### Working data
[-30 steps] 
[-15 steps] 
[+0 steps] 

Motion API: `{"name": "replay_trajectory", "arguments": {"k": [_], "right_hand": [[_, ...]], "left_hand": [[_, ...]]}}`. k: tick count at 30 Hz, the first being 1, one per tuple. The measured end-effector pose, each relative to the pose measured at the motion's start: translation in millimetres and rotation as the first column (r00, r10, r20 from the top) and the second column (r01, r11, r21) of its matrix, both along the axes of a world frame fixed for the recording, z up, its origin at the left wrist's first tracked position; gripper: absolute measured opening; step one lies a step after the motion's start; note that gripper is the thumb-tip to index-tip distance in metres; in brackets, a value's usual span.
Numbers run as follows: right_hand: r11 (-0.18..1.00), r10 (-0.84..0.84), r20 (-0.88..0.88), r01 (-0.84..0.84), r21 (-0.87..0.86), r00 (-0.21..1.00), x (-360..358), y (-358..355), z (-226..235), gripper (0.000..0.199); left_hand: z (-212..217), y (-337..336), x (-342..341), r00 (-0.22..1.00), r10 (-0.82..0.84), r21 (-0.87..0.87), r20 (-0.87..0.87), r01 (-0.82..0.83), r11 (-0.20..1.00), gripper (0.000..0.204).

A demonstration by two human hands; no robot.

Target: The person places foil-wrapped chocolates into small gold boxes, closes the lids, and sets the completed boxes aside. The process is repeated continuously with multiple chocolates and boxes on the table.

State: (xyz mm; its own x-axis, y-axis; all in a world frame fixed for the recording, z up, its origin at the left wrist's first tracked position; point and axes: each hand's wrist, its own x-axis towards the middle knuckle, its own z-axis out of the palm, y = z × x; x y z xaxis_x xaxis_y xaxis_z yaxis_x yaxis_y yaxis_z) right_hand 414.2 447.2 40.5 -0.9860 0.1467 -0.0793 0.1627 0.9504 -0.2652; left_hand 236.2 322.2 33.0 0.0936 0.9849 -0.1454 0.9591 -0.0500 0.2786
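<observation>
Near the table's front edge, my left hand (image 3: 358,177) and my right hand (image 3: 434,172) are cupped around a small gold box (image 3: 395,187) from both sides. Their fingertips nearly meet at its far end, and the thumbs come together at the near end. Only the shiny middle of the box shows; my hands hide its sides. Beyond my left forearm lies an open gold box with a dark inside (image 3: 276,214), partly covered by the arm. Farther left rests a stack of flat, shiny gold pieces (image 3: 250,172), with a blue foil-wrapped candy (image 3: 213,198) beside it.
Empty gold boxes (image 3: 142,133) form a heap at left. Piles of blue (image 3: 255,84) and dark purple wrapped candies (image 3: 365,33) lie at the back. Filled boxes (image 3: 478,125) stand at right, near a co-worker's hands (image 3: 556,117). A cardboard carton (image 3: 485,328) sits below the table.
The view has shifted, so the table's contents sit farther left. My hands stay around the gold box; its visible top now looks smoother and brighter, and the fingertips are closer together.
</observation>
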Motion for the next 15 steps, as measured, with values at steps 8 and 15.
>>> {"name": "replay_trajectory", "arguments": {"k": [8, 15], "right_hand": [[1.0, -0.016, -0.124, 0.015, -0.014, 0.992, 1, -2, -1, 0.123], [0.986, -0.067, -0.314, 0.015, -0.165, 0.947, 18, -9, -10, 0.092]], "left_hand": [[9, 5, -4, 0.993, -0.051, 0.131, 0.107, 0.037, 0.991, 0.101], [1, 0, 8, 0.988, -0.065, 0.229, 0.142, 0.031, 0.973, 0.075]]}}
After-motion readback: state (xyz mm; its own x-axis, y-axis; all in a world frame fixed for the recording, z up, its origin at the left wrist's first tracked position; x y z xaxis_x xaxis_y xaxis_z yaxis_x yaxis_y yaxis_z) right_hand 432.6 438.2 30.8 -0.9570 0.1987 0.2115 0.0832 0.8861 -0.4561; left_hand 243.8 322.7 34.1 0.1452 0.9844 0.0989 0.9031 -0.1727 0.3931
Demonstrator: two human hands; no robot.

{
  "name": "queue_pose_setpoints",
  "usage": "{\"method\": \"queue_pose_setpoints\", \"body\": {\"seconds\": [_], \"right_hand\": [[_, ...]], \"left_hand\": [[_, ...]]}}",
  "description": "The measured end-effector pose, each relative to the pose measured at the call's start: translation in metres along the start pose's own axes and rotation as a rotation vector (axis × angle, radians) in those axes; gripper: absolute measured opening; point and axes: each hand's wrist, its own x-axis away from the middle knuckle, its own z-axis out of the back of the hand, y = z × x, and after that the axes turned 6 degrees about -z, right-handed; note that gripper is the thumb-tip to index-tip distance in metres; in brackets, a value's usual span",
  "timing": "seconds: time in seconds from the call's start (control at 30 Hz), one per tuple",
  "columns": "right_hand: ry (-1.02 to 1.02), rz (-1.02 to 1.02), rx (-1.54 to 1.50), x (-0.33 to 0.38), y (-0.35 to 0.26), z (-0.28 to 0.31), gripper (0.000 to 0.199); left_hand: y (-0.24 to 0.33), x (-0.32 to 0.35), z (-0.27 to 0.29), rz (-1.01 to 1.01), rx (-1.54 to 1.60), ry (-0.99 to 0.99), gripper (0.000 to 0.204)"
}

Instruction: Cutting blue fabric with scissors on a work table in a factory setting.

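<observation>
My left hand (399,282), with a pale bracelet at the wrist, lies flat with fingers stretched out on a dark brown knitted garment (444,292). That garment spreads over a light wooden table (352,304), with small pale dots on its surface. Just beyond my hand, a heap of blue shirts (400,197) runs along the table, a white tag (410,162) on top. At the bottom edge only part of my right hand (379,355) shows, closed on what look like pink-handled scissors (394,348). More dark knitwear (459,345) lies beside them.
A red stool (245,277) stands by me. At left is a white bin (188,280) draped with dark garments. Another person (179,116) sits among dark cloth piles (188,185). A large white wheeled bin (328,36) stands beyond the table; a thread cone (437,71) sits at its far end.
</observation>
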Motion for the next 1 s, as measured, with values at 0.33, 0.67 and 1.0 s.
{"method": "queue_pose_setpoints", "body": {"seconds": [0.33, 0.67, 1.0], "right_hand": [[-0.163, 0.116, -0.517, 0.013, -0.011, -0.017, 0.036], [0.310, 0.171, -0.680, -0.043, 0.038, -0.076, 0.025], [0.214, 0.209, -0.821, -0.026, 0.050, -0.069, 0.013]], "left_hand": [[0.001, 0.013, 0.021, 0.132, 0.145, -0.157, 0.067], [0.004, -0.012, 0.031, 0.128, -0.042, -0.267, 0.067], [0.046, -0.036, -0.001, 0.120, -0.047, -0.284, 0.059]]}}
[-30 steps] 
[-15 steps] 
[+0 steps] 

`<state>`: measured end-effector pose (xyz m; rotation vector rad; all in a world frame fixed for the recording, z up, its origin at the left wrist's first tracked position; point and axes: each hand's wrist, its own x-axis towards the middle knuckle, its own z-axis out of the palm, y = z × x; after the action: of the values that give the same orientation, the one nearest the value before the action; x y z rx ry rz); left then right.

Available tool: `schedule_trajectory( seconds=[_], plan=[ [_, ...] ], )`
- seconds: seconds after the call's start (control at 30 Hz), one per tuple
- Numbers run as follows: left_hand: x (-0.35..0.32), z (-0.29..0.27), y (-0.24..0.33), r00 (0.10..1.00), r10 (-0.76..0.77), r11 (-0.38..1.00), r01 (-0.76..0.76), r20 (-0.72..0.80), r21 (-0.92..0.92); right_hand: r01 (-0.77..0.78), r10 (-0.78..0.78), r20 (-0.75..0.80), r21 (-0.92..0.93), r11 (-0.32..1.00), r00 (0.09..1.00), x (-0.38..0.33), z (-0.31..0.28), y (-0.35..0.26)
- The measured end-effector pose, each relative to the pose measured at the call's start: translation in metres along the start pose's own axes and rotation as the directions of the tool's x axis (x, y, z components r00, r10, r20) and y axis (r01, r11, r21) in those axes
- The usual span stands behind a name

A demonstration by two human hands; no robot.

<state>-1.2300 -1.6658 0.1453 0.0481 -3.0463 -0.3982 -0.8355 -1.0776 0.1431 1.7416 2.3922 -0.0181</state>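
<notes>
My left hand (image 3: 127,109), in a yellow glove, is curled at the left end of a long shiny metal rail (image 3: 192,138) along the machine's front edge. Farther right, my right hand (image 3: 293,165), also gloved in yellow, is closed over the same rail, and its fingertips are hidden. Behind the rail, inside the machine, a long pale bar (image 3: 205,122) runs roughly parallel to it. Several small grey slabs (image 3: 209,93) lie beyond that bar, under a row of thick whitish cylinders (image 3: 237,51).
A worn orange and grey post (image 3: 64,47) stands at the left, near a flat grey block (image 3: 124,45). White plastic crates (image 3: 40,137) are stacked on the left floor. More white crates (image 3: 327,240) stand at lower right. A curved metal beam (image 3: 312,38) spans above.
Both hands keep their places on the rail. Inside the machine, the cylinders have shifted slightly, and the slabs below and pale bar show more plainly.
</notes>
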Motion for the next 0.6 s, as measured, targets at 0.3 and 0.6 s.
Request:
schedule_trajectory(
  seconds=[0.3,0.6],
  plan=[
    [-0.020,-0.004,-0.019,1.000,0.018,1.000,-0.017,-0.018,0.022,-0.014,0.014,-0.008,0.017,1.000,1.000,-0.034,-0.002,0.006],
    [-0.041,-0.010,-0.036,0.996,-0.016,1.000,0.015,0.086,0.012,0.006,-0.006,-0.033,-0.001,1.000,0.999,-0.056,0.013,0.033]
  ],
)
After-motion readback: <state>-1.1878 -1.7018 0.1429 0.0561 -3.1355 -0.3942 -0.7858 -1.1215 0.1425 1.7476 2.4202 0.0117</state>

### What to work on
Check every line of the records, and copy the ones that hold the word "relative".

### Answer box
Motion API: `{"name": "replay_trajectory", "arguments": {"k": [_], "right_hand": [[_, ...]], "left_hand": [[_, ...]]}}`. k: tick count at 30 Hz, the first being 1, one per tuple. The measured end-effector pose, each relative to the pose measured at the motion's start: translation in millimetres and rotation as the first column (r00, r10, r20 from the top) and the second column (r01, r11, r21) of its matrix, both along the axes of a world frame fixed for the recording, z up, its origin at the left wrist's first tracked position; gripper: absolute measured opening; step one lies a step after the motion's start; note that gripper is the thumb-tip to index-tip distance in metres; in brackets, a value's usual span.
  "description": "The measured end-effector pose, each relative to the pose measured at the call's start: translation in metres along the start pose's own axes and rotation as a rotation vector (axis × angle, radians) in those axes; gripper: absolute measured opening; point and axes: each hand's wrist, its own x-axis away from the middle knuckle, its own z-axis out of the back of the hand, y = z × x, and after that the axes turned 6 degrees about -z, right-handed; note that gripper is the thumb-tip to index-tip distance in metres; in brackets, a value's usual span",
- The measured end-effector pose, each relative to the pose measured at the call's start: translation in metres along the start pose's own axes and rotation as the directions of the tool's x axis (x, y, z components r00, r10, r20) and y axis (r01, r11, r21) in those axes

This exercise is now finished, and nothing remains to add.